Not Just a Pretty Face


After my last post, I heard back from a pretty friend that she felt in some ways the post reinforced stereotypes and prejudices of pretty girls. A lot of people think that pretty girls live in this bubble of privilege and good fortune, untouched by the harsher realities less privileged mortals have to face.

But the truth is pretty girls have their own set of problems and burdens that they have to face.

Pretty girls are told at a young age that their looks are the most important aspect of their identity: It's the first and only thing everybody notices and comments on. People rarely notice or care about their intelligence or their talents or their sense of humour. Leave that to the people who you have to think harder about to compliment.

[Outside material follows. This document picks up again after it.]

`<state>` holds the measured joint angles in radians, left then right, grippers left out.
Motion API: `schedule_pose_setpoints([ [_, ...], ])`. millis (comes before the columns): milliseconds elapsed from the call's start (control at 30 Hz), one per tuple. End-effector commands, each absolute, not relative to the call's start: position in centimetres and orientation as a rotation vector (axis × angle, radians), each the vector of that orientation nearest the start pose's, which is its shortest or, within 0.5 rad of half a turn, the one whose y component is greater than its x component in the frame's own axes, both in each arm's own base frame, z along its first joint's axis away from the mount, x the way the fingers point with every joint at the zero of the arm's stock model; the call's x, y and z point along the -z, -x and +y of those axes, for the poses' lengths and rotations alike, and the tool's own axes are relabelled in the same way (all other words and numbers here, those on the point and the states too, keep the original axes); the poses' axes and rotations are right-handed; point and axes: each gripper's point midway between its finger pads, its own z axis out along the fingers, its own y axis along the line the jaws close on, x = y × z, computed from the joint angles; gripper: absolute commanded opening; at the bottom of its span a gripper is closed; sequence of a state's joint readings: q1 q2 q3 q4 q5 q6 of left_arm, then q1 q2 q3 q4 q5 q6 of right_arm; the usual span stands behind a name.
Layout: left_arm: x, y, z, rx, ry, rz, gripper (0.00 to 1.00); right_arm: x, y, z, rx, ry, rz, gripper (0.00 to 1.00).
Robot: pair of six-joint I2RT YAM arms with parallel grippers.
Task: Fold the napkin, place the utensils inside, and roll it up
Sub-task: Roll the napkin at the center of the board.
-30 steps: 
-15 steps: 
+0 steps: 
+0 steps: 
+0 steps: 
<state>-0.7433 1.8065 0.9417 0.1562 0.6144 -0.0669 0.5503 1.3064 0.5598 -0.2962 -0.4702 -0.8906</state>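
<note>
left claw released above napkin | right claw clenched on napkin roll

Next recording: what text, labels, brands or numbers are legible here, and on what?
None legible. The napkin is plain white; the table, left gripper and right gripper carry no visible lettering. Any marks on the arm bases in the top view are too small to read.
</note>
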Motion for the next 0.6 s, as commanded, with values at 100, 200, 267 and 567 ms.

People often 'use' pretty girls: They can never be sure if people want to be with them for THEM, or for the added value they bring with their looks. It's hard to get rid off the nagging thought- 'Would you still want to be my friend if I didn't look like this?'


Guys often see pretty girls more as an accessory: They want to be the guy with the pretty girl on their arm, it helps with their image (consciously or subconsciously).The guy is looking for someone to fill this cut out of the perfect girlfriend/ trophy wife- an achievement, a possession. Often guys who think like that use expensive gifts to win this pretty girl, because they think that makes them worthy of her interest. They see it as a fair exchange- my money (or service) for your looks. I've seen guys get offended and angry when a girl doesn't respond in the way he thinks he deserves- "After all I've done for you!" You can't buy people!

Other girls can be standoffish with pretty girls: Just by virtue of being pretty, they are seen as a threat, as dangerous- especially when there are guys around. They have to prove that they mean no harm, that they are not proud or egotistic. The introverts who are pretty have the hardest time because their quietness is seen as pride.

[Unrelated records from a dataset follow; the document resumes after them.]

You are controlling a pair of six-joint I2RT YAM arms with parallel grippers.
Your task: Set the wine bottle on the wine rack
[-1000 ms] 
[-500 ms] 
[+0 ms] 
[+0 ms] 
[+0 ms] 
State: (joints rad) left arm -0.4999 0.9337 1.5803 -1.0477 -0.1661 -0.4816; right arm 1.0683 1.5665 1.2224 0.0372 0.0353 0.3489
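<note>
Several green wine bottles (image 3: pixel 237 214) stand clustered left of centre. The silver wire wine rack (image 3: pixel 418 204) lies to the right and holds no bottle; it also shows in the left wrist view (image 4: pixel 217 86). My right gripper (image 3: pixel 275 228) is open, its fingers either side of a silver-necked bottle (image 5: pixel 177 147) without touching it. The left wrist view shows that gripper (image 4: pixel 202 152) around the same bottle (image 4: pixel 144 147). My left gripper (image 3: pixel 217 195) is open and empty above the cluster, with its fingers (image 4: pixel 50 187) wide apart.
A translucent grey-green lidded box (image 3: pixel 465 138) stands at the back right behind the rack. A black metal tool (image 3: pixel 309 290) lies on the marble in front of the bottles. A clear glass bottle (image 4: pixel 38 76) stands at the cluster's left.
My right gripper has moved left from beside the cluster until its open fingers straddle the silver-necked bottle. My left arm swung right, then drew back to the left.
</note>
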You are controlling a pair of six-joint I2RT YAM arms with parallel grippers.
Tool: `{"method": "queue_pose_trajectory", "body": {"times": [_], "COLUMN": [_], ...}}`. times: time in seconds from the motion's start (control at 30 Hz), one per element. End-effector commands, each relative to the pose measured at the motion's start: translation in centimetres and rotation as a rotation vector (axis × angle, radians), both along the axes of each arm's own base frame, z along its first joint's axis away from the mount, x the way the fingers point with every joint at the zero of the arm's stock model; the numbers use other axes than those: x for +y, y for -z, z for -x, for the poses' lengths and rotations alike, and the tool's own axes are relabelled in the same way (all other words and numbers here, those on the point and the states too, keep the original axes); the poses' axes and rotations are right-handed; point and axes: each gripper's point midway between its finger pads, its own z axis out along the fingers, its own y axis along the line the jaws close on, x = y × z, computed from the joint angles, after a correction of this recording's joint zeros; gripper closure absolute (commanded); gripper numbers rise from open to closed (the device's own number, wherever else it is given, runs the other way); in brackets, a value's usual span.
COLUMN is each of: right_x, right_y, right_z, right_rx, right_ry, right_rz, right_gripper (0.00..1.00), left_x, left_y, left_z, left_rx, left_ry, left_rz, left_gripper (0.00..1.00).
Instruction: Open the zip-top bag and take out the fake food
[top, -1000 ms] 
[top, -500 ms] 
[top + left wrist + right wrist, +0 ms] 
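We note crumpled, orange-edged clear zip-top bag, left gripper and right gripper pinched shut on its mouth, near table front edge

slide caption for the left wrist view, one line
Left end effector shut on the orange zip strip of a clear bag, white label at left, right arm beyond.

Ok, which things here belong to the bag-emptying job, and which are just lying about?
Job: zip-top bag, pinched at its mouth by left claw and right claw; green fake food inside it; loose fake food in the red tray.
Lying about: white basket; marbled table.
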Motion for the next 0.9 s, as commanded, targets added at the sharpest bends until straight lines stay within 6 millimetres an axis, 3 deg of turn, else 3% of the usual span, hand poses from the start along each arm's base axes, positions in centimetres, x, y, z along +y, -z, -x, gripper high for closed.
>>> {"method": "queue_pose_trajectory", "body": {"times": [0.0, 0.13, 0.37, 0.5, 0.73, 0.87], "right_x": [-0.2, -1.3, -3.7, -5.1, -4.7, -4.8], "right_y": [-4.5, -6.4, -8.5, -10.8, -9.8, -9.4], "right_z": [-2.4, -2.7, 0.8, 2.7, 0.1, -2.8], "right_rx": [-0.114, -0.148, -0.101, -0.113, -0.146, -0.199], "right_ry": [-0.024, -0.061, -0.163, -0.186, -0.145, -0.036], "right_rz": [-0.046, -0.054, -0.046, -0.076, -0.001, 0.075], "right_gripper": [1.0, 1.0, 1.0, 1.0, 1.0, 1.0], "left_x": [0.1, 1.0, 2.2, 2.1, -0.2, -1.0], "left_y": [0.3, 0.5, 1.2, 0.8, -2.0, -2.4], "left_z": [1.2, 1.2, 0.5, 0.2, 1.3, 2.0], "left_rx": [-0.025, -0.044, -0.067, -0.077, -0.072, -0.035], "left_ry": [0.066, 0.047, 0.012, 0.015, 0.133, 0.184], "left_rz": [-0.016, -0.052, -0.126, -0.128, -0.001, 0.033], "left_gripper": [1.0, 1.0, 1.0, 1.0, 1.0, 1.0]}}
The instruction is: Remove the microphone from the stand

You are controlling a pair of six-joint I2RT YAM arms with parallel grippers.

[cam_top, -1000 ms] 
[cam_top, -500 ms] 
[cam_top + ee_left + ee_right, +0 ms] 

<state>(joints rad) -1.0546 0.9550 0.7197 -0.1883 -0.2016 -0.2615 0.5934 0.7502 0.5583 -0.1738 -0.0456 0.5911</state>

It's hard for pretty girls to know when to trust people: Similar to someone who is wealthy, or rich or powerful, when you get used to people using you, it's hard to know when people are not. So when a guy comes a-courting, it's hard not to look at him with a little skepticism and suspicion, because they have been so many who came for the wrong reasons, and without an authentic interest based on seeing her as a real human being, not a goddess or a movie star, or a means to an end.

Pretty girls are likely to struggle with self worth and identity: The prettiness can often feel like a mask that obscures the real person. 'Do you see ME?' she wants to ask, but she often feels that people can't or won't. And then the lie that the Liar whispers, "Maybe the real you isn't worth knowing. Maybe once a guy gets used to the prettiness, and meets the real you, the love will fade." And if that lie is accepted, the temptation can be to keep the prettiness at any cost- make up, plastic surgery, beauty products, beauty salons. And to use the prettiness as a means to get what she wants.

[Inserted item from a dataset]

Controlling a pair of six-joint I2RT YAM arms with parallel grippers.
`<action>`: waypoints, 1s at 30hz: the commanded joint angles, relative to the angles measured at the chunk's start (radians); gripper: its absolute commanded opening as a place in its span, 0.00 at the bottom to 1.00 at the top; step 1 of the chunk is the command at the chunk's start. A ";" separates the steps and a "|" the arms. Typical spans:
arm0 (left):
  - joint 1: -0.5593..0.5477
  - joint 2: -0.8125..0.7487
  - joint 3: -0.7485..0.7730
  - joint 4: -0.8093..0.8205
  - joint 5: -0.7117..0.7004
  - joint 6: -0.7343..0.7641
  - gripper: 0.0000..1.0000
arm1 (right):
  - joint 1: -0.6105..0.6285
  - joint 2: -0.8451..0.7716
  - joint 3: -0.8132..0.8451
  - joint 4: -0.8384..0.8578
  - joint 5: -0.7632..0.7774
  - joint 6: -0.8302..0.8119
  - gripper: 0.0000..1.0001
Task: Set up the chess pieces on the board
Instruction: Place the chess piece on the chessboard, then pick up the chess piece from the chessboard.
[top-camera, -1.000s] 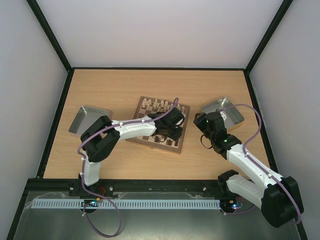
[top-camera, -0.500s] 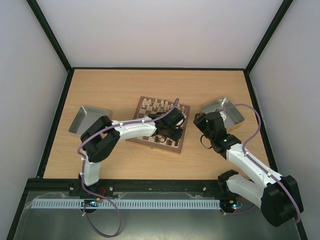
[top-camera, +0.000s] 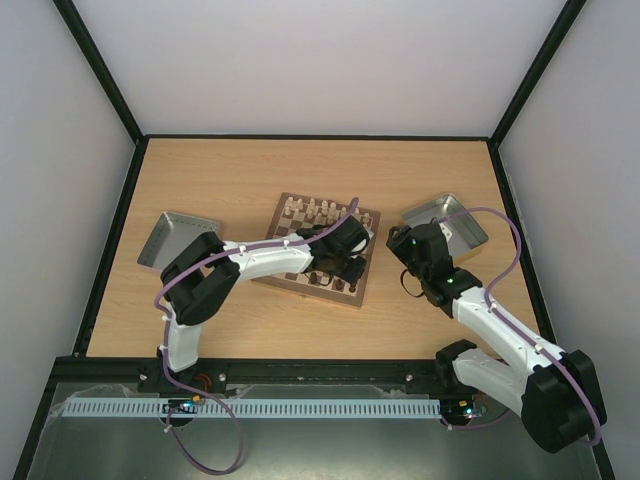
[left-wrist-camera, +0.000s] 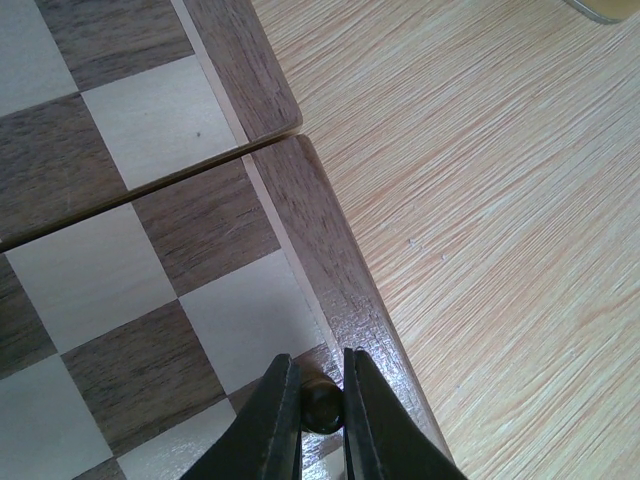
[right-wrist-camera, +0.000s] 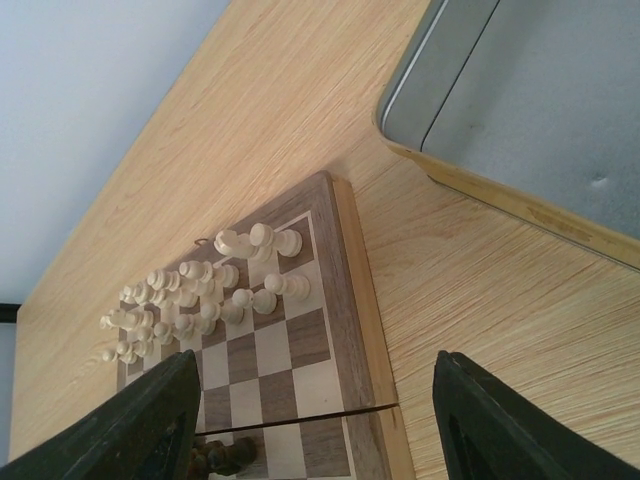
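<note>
The board lies mid-table, with cream chess pieces along its far rows and dark chess pieces at its near edge. My left gripper hangs over the board's near right corner. In the left wrist view it is shut on a dark chess piece, right beside the brown rim. My right gripper hovers over bare table just right of the board, open wide with nothing between its fingers. That view shows the cream pieces and a few dark ones.
A grey metal tray sits left of the board. A second tray sits to the right, close behind my right gripper, and fills the upper right of the right wrist view. Black frame posts bound the table.
</note>
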 joint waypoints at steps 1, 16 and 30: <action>-0.008 -0.028 -0.022 -0.044 -0.008 0.021 0.10 | -0.004 -0.002 -0.005 0.024 0.010 -0.006 0.63; -0.001 -0.064 0.024 -0.060 0.020 0.011 0.40 | -0.004 -0.001 -0.011 0.048 -0.010 -0.009 0.64; 0.112 -0.218 -0.034 -0.028 -0.125 -0.061 0.53 | -0.004 0.082 0.074 0.041 -0.215 -0.209 0.64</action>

So the next time you meet a pretty girl, try to see past the prettiness, to see a normal human being with insecurities and strengths, and all sorts of weird habits and quirks, and skills and talents, and a desire to be loved and treated as a human being first, and a pretty girl second. Don't treat her with deference, suspicion, adulation, or judgment. She is a PERSON, a daughter of God, an immortal soul, and that is what makes her valuable. And pretty girls, don't believe anyone who tells you differently.

Saturday, 18 June 2016

Why I’m Glad I Wasn’t the Pretty Girl

Disclaimer: I promise I’m not fishing for compliments, or trying to get people to shout me down,“WHAT DO YOU MEAN YOU’RE NOT PRETTY EVERYONE IS BEAUTIFUL IT’S THE SOUL THAT MATTERS.” I’m sharing my own perspective of my own story. 

From the age of 12 to 20, I was pretty awkward. I had crazy hair that couldn’t decide if it was straight or wavy or curly or angry (also known as 80s hair). I had never heard of hair product. No fashion sense whatsoever. The only times I looked cute were when I stole my older sister’s clothes. I also identified strongly with Jo from Little Women, in that I was gruff, hated most social situations, and couldn’t be bothered with social graces. My mum would remonstrate with me for refusing to wear makeup or earrings, or make much of an effort at looking presentable.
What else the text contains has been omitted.